## Exercise instructions
Copy the data exactly. Images are the one exception.
★ ★ ★ ★ ★
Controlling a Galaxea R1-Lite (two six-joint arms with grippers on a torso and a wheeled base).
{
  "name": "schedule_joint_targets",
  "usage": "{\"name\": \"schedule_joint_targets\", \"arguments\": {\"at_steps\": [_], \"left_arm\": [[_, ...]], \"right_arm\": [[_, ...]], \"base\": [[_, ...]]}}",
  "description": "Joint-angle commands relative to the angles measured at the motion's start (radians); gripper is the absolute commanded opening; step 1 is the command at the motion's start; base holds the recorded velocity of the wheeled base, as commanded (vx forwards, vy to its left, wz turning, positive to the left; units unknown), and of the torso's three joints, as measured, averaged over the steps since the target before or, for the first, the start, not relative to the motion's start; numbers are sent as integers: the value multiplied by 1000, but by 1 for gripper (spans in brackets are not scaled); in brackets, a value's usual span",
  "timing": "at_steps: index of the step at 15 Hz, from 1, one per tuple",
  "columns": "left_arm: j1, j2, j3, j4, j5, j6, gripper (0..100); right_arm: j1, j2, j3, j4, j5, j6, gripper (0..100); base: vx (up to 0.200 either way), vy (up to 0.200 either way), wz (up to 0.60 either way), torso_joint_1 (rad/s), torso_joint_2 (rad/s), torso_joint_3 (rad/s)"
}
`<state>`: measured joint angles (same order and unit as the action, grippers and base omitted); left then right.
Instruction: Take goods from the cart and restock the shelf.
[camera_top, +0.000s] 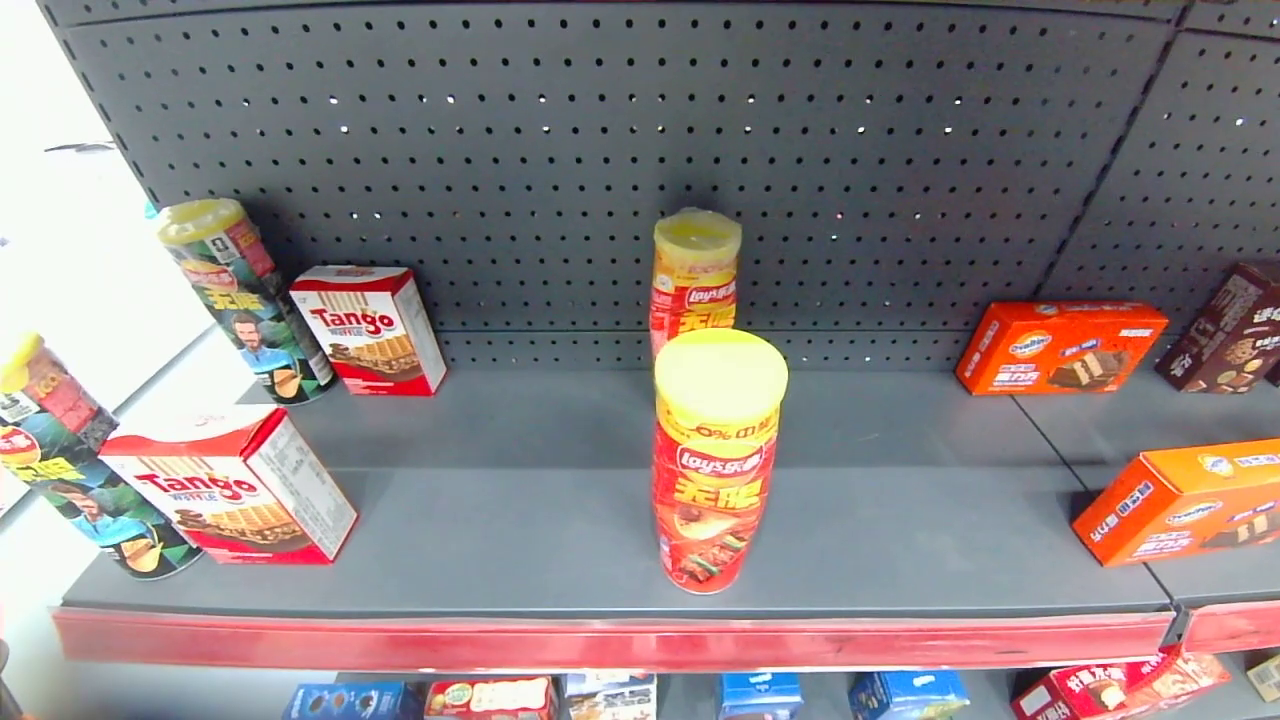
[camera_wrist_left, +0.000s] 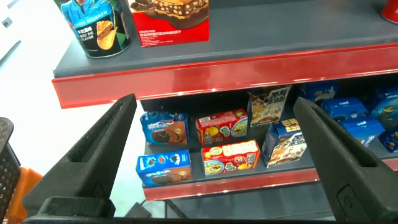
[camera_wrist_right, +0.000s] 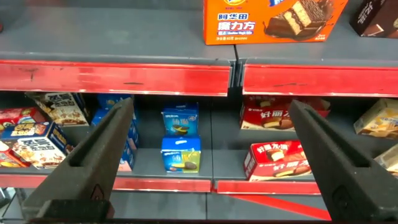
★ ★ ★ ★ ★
## Reply to the exercise
Controlling a Galaxea R1-Lite (two six-joint arms with grippers on a torso and a wheeled base).
{
  "name": "schedule_joint_targets",
  "usage": "{\"name\": \"schedule_joint_targets\", \"arguments\": {\"at_steps\": [_], \"left_arm\": [[_, ...]], \"right_arm\": [[_, ...]], \"base\": [[_, ...]]}}",
  "description": "Joint-angle commands relative to the angles measured at the motion's start (radians); gripper is the absolute commanded opening; step 1 is the command at the motion's start; base holds the recorded velocity of the wheeled base, as commanded (vx forwards, vy to its left, wz turning, positive to the left; units unknown), and of the torso's three joints, as measured, averaged over the steps since the target before or, for the first, the start, not relative to the motion's start; numbers are sent as integers: the value multiplied by 1000, but by 1 for gripper (spans in brackets are not scaled); in brackets, a value's usual span",
  "timing": "at_steps: index of the step at 15 Hz, from 1, one per tuple",
  "columns": "left_arm: j1, j2, j3, j4, j5, j6, gripper (0..100); right_arm: j1, j2, j3, j4, j5, j6, gripper (0..100); base: vx (up to 0.200 either way), vy (up to 0.200 either way), wz (up to 0.60 either way), torso_joint_1 (rad/s), torso_joint_2 (rad/s), torso_joint_3 (rad/s)"
}
`<state>`: measured joint angles (same order and unit as the action, grippers and base omitted); left then right.
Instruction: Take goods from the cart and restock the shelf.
[camera_top, +0.000s] 
[camera_wrist_left, +0.000s] 
[camera_wrist_right, +0.000s] 

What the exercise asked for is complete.